Grants-in-Aid for Scientific Research

KAKENHI ESSAY SERIES

From January 2009, this corner is provided as one of the Grant-in-Aid for Scientific Research (KAKENHI) Program's PR initiatives. It posts essays by researchers who are or have conducted research using KAKENHI, in which they express their views and wishes regarding the program.

Each month, one researcher will be asked to write an essay for this conner.


No.20(Sep. 2010)

Evaluating Outcome over Output 東京理科大学・学長 藤嶋 昭先生
Akira Fujishima
President, Tokyo University of Science

There is no research funding more important than Grants-in-Aid. Owing to them, over my career I have been able to carry out my research in a steady and composed manner. Currently, I am serving as the representative of projects on basic research in photocatalytic reaction and its advancement funded under the Grant-in-Aid categories Scientific Research (B) and Challenging Exploratory Research. I obtained my first Grant-in-Aid nearly 40 years ago: It was in 1973 under the category Encouragement of Scientists (A). As an associate professor in the Faculty of Engineering at Kanagawa University, I was very grateful to receive that grant for ¥300,000. At the time, virtually no one at Kanagawa University had ever received a Grant-in-Aid. The university’s administrators didn’t know how the grant was to be handled, so they had to go to the Ministry of Education and Science to inquire directly about the procedure. Nowadays, I sometimes have occasion to meet those administrators, and we enjoy reminiscing about that episode.
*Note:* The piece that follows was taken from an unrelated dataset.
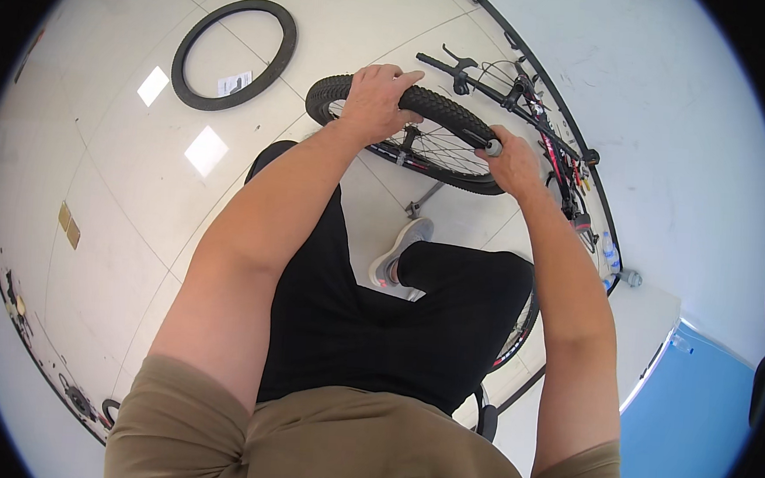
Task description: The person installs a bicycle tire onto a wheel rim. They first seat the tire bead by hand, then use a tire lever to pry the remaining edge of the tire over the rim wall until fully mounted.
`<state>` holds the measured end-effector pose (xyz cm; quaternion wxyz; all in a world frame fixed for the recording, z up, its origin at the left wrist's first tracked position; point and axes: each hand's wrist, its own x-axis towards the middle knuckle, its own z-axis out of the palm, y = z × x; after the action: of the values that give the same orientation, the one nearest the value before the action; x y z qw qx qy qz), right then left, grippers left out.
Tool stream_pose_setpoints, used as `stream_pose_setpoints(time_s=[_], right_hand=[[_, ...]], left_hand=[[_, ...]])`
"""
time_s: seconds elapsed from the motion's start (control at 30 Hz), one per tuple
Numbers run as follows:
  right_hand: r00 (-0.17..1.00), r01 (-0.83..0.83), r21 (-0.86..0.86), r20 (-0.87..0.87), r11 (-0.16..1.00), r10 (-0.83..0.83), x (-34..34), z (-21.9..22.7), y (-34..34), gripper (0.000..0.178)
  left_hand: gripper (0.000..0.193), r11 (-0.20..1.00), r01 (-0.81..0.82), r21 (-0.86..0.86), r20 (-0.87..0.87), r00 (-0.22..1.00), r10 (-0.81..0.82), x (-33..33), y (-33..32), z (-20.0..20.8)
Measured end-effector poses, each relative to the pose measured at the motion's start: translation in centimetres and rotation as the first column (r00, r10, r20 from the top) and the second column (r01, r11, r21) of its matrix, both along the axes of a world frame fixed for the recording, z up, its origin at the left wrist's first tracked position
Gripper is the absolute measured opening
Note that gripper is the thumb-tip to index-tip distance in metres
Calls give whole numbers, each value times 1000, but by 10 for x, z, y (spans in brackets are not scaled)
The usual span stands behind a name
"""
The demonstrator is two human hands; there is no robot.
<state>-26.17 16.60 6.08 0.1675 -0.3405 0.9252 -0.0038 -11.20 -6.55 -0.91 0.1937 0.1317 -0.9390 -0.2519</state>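
Note:
A bicycle wheel (456, 118) with a knobby black tyre stands tilted in front of my knees, its spokes and hub in view. My left hand (377, 104) is closed over the top of the tyre, thumb on the near side and fingers over the tread. At the wheel's right side, my right hand (516, 164) is closed around a small tool with a rounded grey end (493, 147). The tool's end sits against the tyre's edge; the rest is hidden in the hand, so its kind cannot be told.
A loose black tyre (283, 58) lies on the tiled floor at far left, a printed paper (234, 84) inside it. A bicycle with black handlebars (484, 89) lies along the wall at right. Plastic bottles (609, 251) stand by the wall. Another wheel (521, 333) is beside my right knee.

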Motion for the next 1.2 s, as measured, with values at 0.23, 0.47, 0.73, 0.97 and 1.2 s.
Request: stream_pose_setpoints(time_s=[0.23, 0.47, 0.73, 0.97, 1.2], right_hand=[[997, -30, -34, -76, 999, 27, 12, -7, -3, 42], [998, -7, -30, -68, 1000, 5, 22, -2, -6, 41], [996, 53, -80, -68, 995, -59, 26, -7, 12, 45], [999, 40, -146, -16, 988, -43, 14, -20, 24, 49], [997, 16, -131, -79, 991, -26, 36, -15, 8, 47]], left_hand=[[73, 964, -218, -149, 232, 940, 248, -6, 1, -1], [61, 970, -162, -183, 297, 931, 211, 5, -13, 0], [68, 963, -171, -208, 242, 945, 220, 3, 14, 9], [59, 985, 51, -167, -41, 997, -59, 1, 65, 16], [60, 988, 94, -121, -55, 993, -101, -1, 56, 18]])
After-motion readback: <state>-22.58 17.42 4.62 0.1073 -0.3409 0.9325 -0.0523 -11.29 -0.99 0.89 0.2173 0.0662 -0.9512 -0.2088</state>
Over the past several years, the Ministry and JSPS have been publishing a handbook on the Grants-in-Aid program, which is distributed to researchers throughout Japan. I feel honored that on page eight of that handbook, my abovementioned research, conducted under Encouragement of Scientists (A), is highlighted along with my mentor Kenichi Honda’s research. These projects, titled “Reaction Mechanism on Photoexcited Ti02 Semiconductors” and “Creation of Novel Reactions by Irradiating with Light in the Course of Electrochemical Reactions” respectively, led to the discovery of electrochemical photolysis of water and the development of photocatalysts for environmental purification, which, as noted in the handbook, are now used widely around the world.

About ten years ago, I was asked to be the representative of a large-scale project under the Grant-in-Aid category Scientific Research on Priority Areas, which was at the time in its preparatory stage. In that process, a series of earnest discussions were held among leading researchers in the fields of photochemistry and electrochemistry, and we attended several hearings in a basement room of the Ministry of Education and Science before being selected for the grant.

Under the theme “Science and Application of Photo-Function Interfaces,” this large-scale project continued to receive grant support for the relatively long period of six years, over the span of which I served as its representative. The project ended three years ago having achieved several unplanned results in areas related to photocatalysts, artificial photosynthesis, and new solar batteries, thanks to the cooperation of many colleagues and affiliates.

Following the project, a general conference was held with the participation of more than 100 project team members and affiliate researchers. Various innovations built into its design made for very impressive presentations of the project’s research achievements. For example, before displaying their posters, each member took three minutes to give a short oral presentation. Even within this short period, these presentations were sufficiently informative to allow accurate appraisal of the respective research activities. Witnessing this, I came away with a new sense of how important it is to hold conferences that assemble and engage in discussion researchers doing work related to a centralized theme.

Three years ago while I was president of the Chemical Society of Japan, I invited myself into the office of Mr. Iwao Matsuda, the Minister of State for Science and Technology Policy, and expressed my opinion to him regarding the state of Grants-in-Aid. There were two points I wished to stress. The first was what I considered to be a need to launch each year 100 10-year, large-scale (¥15-20 million) Grant-in-Aid projects. The second was my desire to see established a new grant category under which researchers at regional, public and private universities could receive a Grant-in-Aid in an amount of about ¥2 million to carry out their activities. My first recommendation sought to remedy an impediment to gifted young researchers being able to settle down into their work-as large-scale project grants were only awarded for 3-5 years, researchers had to interrupt their work to secure funding from multiple sources. After that, whenever I met with the minister I reiterated these two proposals; apparently, however, to no avail as implementing them was said to be "difficult."

In any case, steady, uninterrupted advancement of basic research is the only path to achieving major scientific breakthroughs. Rather than evaluating the results of research projects every year, wouldn’t it be better to evaluate the actual impact of those results over a horizon of 10 or even 20-30 years. That is, I believe that evaluating “outcome” rather than “output” would be more effective as the basic concept driving the system for Grants-in-Aid project assessment.


* The author's affiliation and title are those at the time this article was written.